If the coating gets off and I have a clean looking 'shiny' mouse I wouldn't bother painting it at all.


----------



## mlee49 (Dec 21, 2011)

Three words:

Fus Ro Dah


Just shout it off.


----------



## Damn_Smooth (Dec 21, 2011)

Black Panther said:


> I wasn't really planning to paint it.
> To put it bluntly, I was looking at something which does the job my hand-sweat did in 2 years in less than 15 minutes.
> 
> If the coating gets off and I have a clean looking 'shiny' mouse I wouldn't bother painting it at all.



How about Goo Gone.

http://www.googone.com/GG-Browse-Products/Goo-Gone-8oz

They sell it at Target for sure. It should work.


----------



## scaminatrix (Dec 21, 2011)

Check out what HUSKIE did using just some some el-cheapo wallpaper stripper.


----------



## Solaris17 (Dec 21, 2011)

I have the same problem sweaty palm just use some alcohol.


----------



## Black Panther (Dec 21, 2011)

I'll try the alcohol first. After all if I use nearly pure stuff it won't do any harm to the electronics should some get inside the mouse. 

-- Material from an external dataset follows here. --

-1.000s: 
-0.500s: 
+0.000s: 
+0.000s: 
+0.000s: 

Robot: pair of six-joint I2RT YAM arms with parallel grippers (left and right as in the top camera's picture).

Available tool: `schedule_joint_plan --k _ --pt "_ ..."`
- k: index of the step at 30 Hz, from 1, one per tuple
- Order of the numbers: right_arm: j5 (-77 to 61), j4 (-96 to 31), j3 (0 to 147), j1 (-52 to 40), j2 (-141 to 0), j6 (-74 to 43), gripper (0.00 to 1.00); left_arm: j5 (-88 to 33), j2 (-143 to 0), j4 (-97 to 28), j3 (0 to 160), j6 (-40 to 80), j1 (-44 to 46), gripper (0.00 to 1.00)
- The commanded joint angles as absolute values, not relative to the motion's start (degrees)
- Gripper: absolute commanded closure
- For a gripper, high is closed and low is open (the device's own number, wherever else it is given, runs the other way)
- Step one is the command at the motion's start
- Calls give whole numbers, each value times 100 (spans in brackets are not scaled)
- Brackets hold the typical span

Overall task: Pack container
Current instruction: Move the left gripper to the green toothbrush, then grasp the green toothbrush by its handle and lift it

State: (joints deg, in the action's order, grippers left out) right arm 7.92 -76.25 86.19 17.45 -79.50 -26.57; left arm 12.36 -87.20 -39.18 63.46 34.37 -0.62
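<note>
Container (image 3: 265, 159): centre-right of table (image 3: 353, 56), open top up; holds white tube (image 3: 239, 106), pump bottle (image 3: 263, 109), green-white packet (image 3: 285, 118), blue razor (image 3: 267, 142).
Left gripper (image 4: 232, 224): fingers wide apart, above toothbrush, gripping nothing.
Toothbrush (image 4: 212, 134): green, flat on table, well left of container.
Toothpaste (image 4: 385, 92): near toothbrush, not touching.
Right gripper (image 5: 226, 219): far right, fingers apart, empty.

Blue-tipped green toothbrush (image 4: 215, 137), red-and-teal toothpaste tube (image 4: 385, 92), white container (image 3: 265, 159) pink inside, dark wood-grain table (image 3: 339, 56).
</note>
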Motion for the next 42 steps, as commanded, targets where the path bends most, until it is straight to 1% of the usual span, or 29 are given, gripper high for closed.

If it doesn't work as much, I'll use the sandpaper (lol I import sandpaper and can choose any grit/type I want )

Whatever I do, I don't think it can get uglier and stickier.

We don't have goo-gone here, and wall-paper stripper... seems a tad messy, I'll leave that as a last resort.


----------



## micropage7 (Dec 21, 2011)

use cajuput oil and use your nail to remove it


----------



## sneekypeet (Dec 21, 2011)

if the alcohol isn't strong enough, try some finger nail polish remover on the bottom. Reason I say this is so if it does soften the plastic, you can test under the mouse to see how it works before making the top ugly


----------



## MilkyWay (Dec 21, 2011)

Im not flaming but if the alcohol doesn't work its probably time for a new mouse, if mine was like that i wouldn't bother trying to salvage it.


----------



## fullinfusion (Dec 21, 2011)

Wd-40 if you can buy it over where your at Bp. Goo gone is a waste of cash IMO. Wd-40 works wonders. Just wipe off with alcohol afterwards. Heck it even relieves arthritis if rubbed into the area affected


----------



## Solaris17 (Dec 21, 2011)

Black Panther said:


> I'll try the alcohol first. After all if I use nearly pure stuff it won't do any harm to the electronics should some get inside the mouse.
> 
> If it doesn't work as much, I'll use the sandpaper (lol I import sandpaper and can choose any grit/type I want )
> 
> ...



someone mentioned a nail and I do that as well I just use alot of alcohol and then i screape the shit off. works mint


----------



## cadaveca (Dec 21, 2011)

My sweat is very acidic...I know exactly where you are coming form with this one, BP.

I just scrapped the crap off my lachesis using a guitar plectrum, and nothing else, no chemicals or anything. My usage of the mouse had already eaten through the coating a bit, so I just used the plectrum starting at the wear, and the rest came off easily. Took about 30 minutes.

That said, once the coating is removed, it's going to make your hand sweat worse. Might be time for a new mouse.


----------